Task to carry out:
Please output the lines shown below exactly as they appear.

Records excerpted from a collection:
========================================
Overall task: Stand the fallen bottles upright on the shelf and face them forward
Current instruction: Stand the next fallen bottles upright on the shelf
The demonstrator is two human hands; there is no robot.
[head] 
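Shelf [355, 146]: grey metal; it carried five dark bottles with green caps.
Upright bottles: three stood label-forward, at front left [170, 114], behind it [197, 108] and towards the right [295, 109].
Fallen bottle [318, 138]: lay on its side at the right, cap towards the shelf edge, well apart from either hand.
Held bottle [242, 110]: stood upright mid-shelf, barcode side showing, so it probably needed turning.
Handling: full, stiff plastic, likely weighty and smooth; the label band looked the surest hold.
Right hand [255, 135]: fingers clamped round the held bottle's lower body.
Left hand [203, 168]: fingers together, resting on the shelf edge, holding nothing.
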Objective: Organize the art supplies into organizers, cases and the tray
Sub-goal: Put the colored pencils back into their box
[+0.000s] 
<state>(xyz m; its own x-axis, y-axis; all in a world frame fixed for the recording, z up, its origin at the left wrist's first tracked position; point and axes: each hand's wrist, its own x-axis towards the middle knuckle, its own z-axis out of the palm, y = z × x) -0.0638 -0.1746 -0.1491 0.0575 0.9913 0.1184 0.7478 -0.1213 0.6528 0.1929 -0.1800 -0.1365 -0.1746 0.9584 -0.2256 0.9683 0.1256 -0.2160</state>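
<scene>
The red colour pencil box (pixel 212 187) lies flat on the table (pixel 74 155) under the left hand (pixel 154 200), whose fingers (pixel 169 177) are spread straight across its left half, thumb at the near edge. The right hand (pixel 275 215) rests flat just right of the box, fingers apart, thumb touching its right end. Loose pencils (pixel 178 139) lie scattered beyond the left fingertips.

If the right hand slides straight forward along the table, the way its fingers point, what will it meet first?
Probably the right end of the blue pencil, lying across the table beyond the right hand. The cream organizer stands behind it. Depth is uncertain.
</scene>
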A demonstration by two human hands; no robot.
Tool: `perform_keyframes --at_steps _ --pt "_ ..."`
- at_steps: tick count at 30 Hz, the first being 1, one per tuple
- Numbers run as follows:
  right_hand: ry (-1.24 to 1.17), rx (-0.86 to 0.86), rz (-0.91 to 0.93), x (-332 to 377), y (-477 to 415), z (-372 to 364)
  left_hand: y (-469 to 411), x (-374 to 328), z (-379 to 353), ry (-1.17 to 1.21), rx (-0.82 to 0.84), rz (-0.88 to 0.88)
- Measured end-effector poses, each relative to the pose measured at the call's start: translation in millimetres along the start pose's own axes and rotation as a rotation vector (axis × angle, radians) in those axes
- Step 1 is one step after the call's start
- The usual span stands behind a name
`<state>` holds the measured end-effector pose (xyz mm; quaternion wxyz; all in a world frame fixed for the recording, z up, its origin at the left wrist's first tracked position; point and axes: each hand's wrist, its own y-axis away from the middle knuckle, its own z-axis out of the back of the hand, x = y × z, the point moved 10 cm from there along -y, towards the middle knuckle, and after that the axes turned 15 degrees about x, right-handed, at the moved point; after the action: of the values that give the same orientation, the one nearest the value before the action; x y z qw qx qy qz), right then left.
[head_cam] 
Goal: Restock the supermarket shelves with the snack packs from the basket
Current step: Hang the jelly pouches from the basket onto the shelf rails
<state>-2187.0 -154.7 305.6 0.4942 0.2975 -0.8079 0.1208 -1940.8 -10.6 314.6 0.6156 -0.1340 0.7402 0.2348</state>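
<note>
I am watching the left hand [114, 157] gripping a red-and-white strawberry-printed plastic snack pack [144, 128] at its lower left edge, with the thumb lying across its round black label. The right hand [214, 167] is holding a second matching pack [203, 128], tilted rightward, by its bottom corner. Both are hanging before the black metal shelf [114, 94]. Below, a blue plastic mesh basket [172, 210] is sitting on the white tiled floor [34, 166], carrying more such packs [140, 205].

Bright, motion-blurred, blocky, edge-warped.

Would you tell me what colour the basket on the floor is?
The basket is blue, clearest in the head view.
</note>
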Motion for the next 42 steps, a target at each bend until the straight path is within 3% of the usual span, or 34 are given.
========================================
Output for this exercise:
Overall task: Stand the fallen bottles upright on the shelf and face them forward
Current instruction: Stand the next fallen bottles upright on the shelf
The demonstrator is two human hands; there is no robot.
[head] 
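Shelf [355, 146]: grey metal; it carried five dark bottles with green caps.
Upright bottles: three stood label-forward, at front left [170, 114], behind it [197, 108] and towards the right [295, 109].
Fallen bottle [318, 138]: lay on its side at the right, cap towards the shelf edge, well apart from either hand.
Held bottle [242, 110]: stood upright mid-shelf, barcode side showing, so it probably needed turning.
Handling: full, stiff plastic, likely weighty and smooth; the label band looked the surest hold.
Right hand [255, 135]: fingers clamped round the held bottle's lower body.
Left hand [203, 168]: fingers together, resting on the shelf edge, holding nothing.
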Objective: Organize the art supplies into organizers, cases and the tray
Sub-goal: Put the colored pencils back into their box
[+0.000s] 
<state>(xyz m; its own x-axis, y-axis; all in a world frame fixed for the recording, z up, its origin at the left wrist's first tracked position; point and axes: each hand's wrist, its own x-axis towards the middle knuckle, its own z-axis out of the palm, y = z × x) -0.0638 -0.1746 -0.1491 0.0575 0.9913 0.1184 0.7478 -0.1213 0.6528 0.1929 -0.1800 -0.1365 -0.1746 0.9584 -0.2256 0.9683 0.1256 -0.2160</state>
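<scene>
The red colour pencil box (pixel 212 187) lies flat on the table (pixel 74 155) under the left hand (pixel 154 200), whose fingers (pixel 169 177) are spread straight across its left half, thumb at the near edge. The right hand (pixel 275 215) rests flat just right of the box, fingers apart, thumb touching its right end. Loose pencils (pixel 178 139) lie scattered beyond the left fingertips.

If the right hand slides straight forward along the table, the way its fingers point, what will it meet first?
Probably the right end of the blue pencil, lying across the table beyond the right hand. The cream organizer stands behind it. Depth is uncertain.
</scene>
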A demonstration by two human hands; no robot.
Tool: `perform_keyframes --at_steps _ --pt "_ ..."`
- at_steps: tick count at 30 Hz, the first being 1, one per tuple
- Numbers run as follows:
  right_hand: ry (-1.24 to 1.17), rx (-0.86 to 0.86), rz (-0.91 to 0.93), x (-332 to 377), y (-477 to 415), z (-372 to 364)
  left_hand: y (-469 to 411), x (-374 to 328), z (-379 to 353), ry (-1.17 to 1.21), rx (-0.82 to 0.84), rz (-0.88 to 0.88)
- Measured end-effector poses, each relative to the pose measured at the call's start: translation in millimetres along the start pose's own axes and rotation as a rotation vector (axis × angle, radians) in those axes
- Step 1 is one step after the call's start
- The usual span stands behind a name
`<state>` holds the measured end-effector pose (xyz mm; quaternion wxyz; all in a world frame fixed for the recording, z up, its origin at the left wrist's first tracked position; point and axes: each hand's wrist, its own y-axis away from the middle knuckle, its own z-axis out of the back of the hand, x = y × z, the point moved 10 cm from there along -y, towards the middle knuckle, and after that the axes turned 15 degrees about x, right-handed, at the moved point; after the action: of the values that give the same orientation, the one nearest the value before the action; x y z qw qx qy qz), right then left.
[head_cam] 
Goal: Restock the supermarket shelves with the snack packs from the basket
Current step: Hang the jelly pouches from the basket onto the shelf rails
<state>-2187.0 -154.7 305.6 0.4942 0.2975 -0.8079 0.1208 -1940.8 -10.6 314.6 0.6156 -0.1340 0.7402 0.2348</state>
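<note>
I am watching the left hand [114, 157] gripping a red-and-white strawberry-printed plastic snack pack [144, 128] at its lower left edge, with the thumb lying across its round black label. The right hand [214, 167] is holding a second matching pack [203, 128], tilted rightward, by its bottom corner. Both are hanging before the black metal shelf [114, 94]. Below, a blue plastic mesh basket [172, 210] is sitting on the white tiled floor [34, 166], carrying more such packs [140, 205].

Bright, motion-blurred, blocky, edge-warped.

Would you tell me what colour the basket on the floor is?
The basket is blue, clearest in the head view.
</note>
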Motion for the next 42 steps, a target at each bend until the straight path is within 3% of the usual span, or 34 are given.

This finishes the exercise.